We see it all the time in our work with Orion’s Attic: People with the very best of intentions choose to put heaps of stuff in storage units instead of dealing with the problem beforehand. Our advice to you? Don’t let yourself become a storage unit sucker. If you’re already stuck in a unit, or two or three, contact us today to help get you out of the ever-increasing monthly fees for storage unit rent. You can also read more about all of our services.

We have seen people rack up many thousands of dollars in storage fees before they even know what hit them. Putting stuff in storage units is like going into credit card debt: It’s incredibly easy to get in and monstrously difficult to get out. The comparison between storage units and credit cards is apt in many ways. Both offer wonderful deals to get you to try one for the first time. Many storage unit companies even offer a first month for “free.”

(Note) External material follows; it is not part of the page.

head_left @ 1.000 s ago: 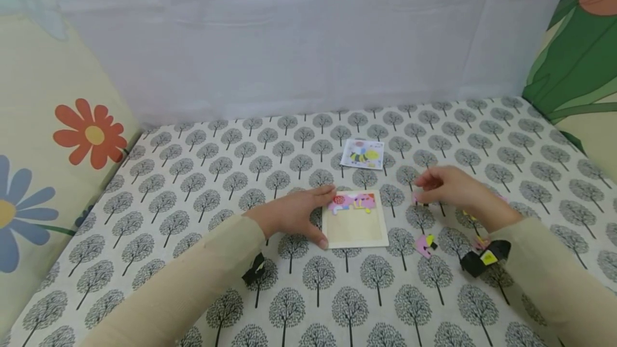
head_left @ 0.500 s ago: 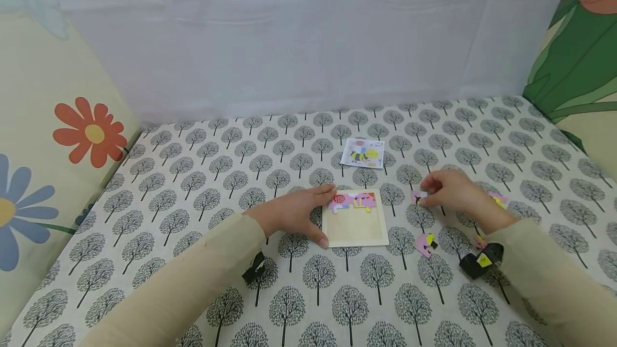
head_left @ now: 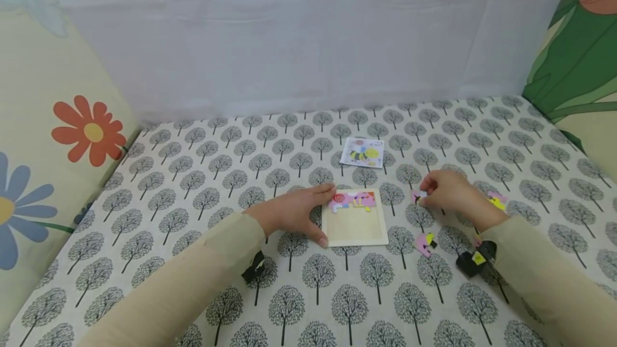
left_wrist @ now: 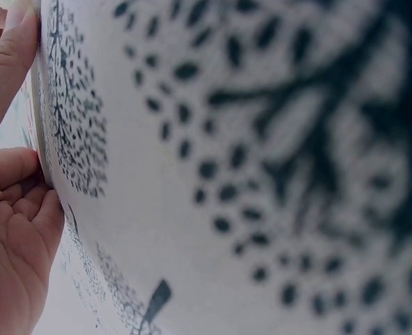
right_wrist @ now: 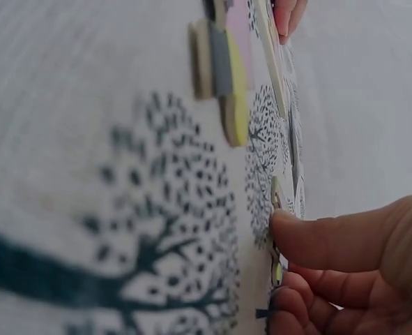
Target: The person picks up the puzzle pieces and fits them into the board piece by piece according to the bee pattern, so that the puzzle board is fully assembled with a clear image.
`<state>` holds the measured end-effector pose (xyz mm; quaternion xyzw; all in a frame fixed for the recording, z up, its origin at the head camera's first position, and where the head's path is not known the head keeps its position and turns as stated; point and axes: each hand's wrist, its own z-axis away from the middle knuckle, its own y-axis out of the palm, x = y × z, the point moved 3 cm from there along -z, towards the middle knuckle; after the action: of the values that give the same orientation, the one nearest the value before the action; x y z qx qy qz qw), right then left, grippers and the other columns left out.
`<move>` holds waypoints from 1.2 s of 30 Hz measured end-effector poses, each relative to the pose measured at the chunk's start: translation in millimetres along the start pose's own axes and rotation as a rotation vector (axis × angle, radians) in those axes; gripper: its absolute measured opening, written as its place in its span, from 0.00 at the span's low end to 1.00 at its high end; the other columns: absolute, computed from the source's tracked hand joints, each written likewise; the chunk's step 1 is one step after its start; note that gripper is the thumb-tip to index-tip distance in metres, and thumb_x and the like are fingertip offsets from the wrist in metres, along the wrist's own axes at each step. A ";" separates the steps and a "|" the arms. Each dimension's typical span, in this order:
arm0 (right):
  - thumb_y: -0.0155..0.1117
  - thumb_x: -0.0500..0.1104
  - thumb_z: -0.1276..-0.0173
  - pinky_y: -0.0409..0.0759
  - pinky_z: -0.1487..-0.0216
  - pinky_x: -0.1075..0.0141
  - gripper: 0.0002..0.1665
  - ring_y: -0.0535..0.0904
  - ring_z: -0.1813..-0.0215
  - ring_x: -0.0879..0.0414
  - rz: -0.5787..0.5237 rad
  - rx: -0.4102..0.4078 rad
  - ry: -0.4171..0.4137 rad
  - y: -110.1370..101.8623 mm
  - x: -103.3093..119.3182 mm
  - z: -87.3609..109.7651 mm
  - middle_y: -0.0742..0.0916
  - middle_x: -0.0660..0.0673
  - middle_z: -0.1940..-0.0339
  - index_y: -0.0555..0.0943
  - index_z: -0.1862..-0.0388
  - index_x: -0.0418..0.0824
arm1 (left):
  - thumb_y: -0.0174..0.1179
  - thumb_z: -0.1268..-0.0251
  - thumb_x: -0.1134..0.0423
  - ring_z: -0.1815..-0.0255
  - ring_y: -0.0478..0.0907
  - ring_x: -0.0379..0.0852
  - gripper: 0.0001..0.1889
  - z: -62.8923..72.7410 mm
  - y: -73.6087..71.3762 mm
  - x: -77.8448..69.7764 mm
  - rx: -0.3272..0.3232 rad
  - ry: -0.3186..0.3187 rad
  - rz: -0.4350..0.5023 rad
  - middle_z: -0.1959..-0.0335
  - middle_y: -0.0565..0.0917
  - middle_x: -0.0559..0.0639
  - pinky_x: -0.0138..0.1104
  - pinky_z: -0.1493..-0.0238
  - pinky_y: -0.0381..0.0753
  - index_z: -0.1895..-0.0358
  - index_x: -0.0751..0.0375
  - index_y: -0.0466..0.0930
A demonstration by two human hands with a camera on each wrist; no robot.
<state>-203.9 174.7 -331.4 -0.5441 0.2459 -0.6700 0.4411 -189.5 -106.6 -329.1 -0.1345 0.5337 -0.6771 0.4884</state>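
Note:
A square wooden puzzle tray (head_left: pixel 356 232) lies on the cloth, with joined pink puzzle pieces (head_left: pixel 342 200) along its far edge. My left hand (head_left: pixel 296 210) rests against the tray's left side, thumb at the near corner and fingertips at the far one. To the right of the tray, my right hand (head_left: pixel 448 194) pinches a small pink puzzle piece (head_left: pixel 417 196) between thumb and fingers, low over the cloth. In the right wrist view my thumb presses on this thin piece (right_wrist: pixel 276 192); the fingers partly hide it. A loose pink, yellow and black piece (head_left: pixel 426 243) lies nearer me.
Behind the tray lies a picture card (head_left: pixel 362 152) with a bee on it. Another pink and yellow piece (head_left: pixel 497 200) is right of my right hand. Black wrist straps (head_left: pixel 477 259) circle both sleeves. A white cloth wall (head_left: pixel 289 42) rises at the back.
My right hand has shifted slightly right and pulled back with the pinched piece, baring the pink and yellow piece beyond it. My left hand and the tray stay in place.

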 end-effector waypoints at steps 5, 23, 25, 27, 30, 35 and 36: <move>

There is no such thing as “free.”

Storage unit companies know that you may start a rental agreement intending to get out before the first month is over but that almost all people get hooked and end up paying for storage for many months and, sadly, often years. By the time you’re done, assuming you get out before you decide to default and let the storage unit company auction off your belongings, you have spent thousands more dollars in storage than the value of the stuff you’re saving.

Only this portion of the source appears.